I'm facing an exercise on conditional expectation, asking to prove/disprove the following:
Let $ X,Y \in L^1(\Omega, \mathcal{H},\mathbb{P}) $.
If $ E[X|Y] = Y $ and $ E[Y|X] = X $, then $ X=Y $ almost surely.
It is clear to me that the statement is true when $X,Y \in L^2 $. Does this hold even when $X,Y \in L^1 \setminus L^2$?

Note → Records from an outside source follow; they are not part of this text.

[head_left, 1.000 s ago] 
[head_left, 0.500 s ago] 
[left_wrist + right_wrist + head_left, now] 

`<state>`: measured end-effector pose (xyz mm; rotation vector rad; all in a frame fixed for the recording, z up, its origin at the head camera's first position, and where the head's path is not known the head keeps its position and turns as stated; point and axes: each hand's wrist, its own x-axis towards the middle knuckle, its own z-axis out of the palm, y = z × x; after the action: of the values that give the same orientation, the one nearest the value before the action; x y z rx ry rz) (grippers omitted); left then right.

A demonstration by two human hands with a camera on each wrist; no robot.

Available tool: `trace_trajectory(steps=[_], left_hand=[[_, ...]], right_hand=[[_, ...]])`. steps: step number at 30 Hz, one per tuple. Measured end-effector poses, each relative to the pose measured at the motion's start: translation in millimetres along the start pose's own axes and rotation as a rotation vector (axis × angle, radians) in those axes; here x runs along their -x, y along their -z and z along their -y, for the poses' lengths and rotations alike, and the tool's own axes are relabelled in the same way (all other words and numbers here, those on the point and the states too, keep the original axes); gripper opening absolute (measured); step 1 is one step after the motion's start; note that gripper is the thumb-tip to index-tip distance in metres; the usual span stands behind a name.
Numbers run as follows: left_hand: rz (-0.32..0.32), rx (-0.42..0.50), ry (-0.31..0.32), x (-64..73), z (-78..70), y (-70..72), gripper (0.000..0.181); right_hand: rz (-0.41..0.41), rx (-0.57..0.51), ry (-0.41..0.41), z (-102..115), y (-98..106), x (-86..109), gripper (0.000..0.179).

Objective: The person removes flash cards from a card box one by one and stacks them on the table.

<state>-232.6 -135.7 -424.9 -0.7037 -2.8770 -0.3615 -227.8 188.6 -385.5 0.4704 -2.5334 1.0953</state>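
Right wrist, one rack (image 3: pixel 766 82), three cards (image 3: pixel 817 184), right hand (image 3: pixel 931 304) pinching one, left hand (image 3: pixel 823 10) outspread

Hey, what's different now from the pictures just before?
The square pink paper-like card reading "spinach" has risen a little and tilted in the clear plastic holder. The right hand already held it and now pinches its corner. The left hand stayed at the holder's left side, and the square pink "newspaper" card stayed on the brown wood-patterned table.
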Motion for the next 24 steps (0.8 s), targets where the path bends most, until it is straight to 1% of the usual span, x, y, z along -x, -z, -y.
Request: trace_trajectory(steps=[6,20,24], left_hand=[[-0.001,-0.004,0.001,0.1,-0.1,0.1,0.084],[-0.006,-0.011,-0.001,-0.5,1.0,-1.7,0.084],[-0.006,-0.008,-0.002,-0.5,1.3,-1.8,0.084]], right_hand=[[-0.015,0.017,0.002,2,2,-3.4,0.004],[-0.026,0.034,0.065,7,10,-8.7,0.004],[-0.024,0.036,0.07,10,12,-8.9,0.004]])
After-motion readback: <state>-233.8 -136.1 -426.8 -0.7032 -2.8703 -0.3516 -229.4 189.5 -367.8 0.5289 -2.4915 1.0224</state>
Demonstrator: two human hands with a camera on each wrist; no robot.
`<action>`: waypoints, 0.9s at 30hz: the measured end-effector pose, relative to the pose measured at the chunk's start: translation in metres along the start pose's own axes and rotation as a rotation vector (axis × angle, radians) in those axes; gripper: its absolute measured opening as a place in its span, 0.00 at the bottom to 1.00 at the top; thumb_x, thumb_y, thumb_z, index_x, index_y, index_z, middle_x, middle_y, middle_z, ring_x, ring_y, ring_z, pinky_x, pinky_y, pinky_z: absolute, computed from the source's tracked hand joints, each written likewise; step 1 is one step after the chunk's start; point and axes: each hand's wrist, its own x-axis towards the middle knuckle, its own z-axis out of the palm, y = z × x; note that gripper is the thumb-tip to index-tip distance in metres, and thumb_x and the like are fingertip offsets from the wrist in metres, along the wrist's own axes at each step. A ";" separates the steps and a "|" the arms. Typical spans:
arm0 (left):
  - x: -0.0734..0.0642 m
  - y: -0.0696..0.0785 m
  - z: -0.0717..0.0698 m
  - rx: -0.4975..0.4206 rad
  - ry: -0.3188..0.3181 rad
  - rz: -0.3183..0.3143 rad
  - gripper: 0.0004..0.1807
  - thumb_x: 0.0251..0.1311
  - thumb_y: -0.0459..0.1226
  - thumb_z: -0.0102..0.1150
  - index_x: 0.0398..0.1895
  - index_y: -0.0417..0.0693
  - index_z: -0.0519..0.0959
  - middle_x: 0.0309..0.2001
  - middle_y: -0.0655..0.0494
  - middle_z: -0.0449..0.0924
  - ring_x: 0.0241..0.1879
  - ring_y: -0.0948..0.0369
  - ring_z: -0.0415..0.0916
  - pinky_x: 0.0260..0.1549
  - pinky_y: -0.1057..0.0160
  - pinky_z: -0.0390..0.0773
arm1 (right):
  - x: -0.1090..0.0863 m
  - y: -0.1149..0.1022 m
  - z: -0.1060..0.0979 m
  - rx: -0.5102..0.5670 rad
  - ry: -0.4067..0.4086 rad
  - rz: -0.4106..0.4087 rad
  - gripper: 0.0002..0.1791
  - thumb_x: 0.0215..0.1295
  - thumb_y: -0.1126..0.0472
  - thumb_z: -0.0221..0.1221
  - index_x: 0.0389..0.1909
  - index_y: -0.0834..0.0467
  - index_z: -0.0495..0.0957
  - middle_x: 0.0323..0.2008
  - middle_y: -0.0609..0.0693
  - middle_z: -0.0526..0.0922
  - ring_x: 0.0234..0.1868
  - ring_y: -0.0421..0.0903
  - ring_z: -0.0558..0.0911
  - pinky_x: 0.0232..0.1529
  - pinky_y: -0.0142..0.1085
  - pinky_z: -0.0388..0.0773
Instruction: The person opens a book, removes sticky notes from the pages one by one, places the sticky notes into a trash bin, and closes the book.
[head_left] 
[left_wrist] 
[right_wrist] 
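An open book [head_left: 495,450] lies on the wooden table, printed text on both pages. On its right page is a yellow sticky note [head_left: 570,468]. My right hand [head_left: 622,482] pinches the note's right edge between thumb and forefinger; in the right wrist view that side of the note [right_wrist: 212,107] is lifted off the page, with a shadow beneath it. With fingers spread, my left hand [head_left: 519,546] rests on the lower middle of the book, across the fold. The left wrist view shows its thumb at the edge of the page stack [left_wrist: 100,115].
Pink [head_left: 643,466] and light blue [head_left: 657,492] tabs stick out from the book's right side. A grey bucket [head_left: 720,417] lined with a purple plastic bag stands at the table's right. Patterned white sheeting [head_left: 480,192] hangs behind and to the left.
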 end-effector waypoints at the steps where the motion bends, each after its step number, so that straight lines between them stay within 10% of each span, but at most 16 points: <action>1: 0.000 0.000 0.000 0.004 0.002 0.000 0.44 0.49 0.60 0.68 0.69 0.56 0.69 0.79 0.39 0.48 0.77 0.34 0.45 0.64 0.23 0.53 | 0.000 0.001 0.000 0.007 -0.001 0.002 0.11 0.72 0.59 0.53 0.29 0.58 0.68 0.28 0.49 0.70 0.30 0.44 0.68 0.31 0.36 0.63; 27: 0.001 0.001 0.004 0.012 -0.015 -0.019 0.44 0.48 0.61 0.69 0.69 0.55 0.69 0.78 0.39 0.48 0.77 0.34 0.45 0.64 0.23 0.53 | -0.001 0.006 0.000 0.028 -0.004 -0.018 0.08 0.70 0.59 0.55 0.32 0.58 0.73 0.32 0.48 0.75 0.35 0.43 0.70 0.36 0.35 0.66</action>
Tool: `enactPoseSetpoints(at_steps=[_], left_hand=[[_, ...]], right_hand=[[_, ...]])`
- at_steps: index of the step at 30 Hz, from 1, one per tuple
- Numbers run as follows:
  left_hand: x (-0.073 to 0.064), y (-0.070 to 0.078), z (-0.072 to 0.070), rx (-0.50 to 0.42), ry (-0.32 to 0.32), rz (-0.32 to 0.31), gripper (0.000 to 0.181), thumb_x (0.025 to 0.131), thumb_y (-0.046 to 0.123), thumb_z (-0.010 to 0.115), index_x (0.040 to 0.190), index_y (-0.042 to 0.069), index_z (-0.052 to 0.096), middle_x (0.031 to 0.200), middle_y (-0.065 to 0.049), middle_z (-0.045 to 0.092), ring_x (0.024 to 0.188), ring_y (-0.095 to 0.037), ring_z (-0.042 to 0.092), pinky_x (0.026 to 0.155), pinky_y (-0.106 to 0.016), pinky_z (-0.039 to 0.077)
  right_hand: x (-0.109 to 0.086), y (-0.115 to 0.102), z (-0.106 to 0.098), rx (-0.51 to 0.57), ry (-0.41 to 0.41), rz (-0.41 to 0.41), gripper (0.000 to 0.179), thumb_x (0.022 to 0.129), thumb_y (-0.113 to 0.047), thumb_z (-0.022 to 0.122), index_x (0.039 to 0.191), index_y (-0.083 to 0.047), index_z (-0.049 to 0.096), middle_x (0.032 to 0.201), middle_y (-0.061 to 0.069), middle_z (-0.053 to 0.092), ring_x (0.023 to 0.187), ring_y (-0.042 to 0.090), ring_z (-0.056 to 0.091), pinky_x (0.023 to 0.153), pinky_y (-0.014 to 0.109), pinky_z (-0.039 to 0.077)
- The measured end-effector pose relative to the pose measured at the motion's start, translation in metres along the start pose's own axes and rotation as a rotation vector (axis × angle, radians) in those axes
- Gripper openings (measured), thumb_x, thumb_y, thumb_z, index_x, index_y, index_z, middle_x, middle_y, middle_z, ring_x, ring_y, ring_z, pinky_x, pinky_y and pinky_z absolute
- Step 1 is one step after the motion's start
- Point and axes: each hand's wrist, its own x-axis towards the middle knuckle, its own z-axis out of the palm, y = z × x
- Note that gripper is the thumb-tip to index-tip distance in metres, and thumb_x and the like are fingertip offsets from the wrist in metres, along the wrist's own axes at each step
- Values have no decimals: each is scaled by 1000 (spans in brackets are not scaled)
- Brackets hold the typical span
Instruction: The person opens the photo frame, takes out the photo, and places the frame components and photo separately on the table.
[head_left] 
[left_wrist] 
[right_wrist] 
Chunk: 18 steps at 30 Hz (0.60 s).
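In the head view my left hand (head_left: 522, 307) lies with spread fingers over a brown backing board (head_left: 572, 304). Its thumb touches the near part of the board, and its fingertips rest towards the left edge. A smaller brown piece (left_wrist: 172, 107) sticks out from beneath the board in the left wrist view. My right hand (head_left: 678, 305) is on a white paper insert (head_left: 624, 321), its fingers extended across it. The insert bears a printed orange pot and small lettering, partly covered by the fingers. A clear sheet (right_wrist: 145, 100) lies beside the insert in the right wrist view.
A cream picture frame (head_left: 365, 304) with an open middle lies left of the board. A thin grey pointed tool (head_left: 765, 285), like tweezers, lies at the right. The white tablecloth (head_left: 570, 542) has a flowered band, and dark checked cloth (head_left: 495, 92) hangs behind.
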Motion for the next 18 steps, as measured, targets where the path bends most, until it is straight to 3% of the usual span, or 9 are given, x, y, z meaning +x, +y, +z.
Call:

Yes, this is true. We have $\mathbb{E}[(X-Y)|X]=0$ almost surely. From the definition of conditional expectation it follows that for each $t\in\mathbb{R}$:
$\mathbb{E}[(X-Y)1_{\{{X\leq t\}}}]=\mathbb{E}[\mathbb{E}[(X-Y)|X]\ 1_{\{X\leq t\}}]=0$
So then the following follows:
$\mathbb{E}[(X-Y) 1_{\{X\leq t, Y\leq t\}}]=\mathbb{E}[(X-Y)\ 1_{\{X\leq t\}}]-\mathbb{E}[(X-Y)\ 1_{\{X\leq t,Y>t\}}]=$
$=0-\mathbb{E}[(X-Y)\ 1_{\{X\leq t,Y>t\}}]$
By interchanging the roles of $X$ and $Y$ we can similarly get the following equality:
$\mathbb{E}[(X-Y)\ 1_{\{X\leq t,Y\leq t\}}]=-\mathbb{E}[(X-Y)\ 1_{\{Y\leq t, X>t\}}]$
Combining the results, we get:
$\mathbb{E}[(X-Y)\ 1_{\{X\leq t,\ Y>t\}}]=\mathbb{E}[(X-Y)\ 1_{\{Y\leq t,\ X>t\}}]$
But note that the right hand side is non negative, while the left hand side must be non positive. Since they are equal it follows that both expectations are equal to $0$. So $\mathbb{E}[(X-Y)\ 1_{\{X>t,\ Y\leq t\}}]=0$. A nonnegative random variable with $0$ expectation is $0$ almost surely. Thus $\mathbb{P}(Y\leq t<X)=0$. This is true for every $t\in\mathbb{R}$, so by taking rational values of $t$ we can easily conclude that $\mathbb{P}(Y<X)=0$. And similarly $\mathbb{P}(X<Y)=0$. So the result $\mathbb{P}(X=Y)=1$ follows.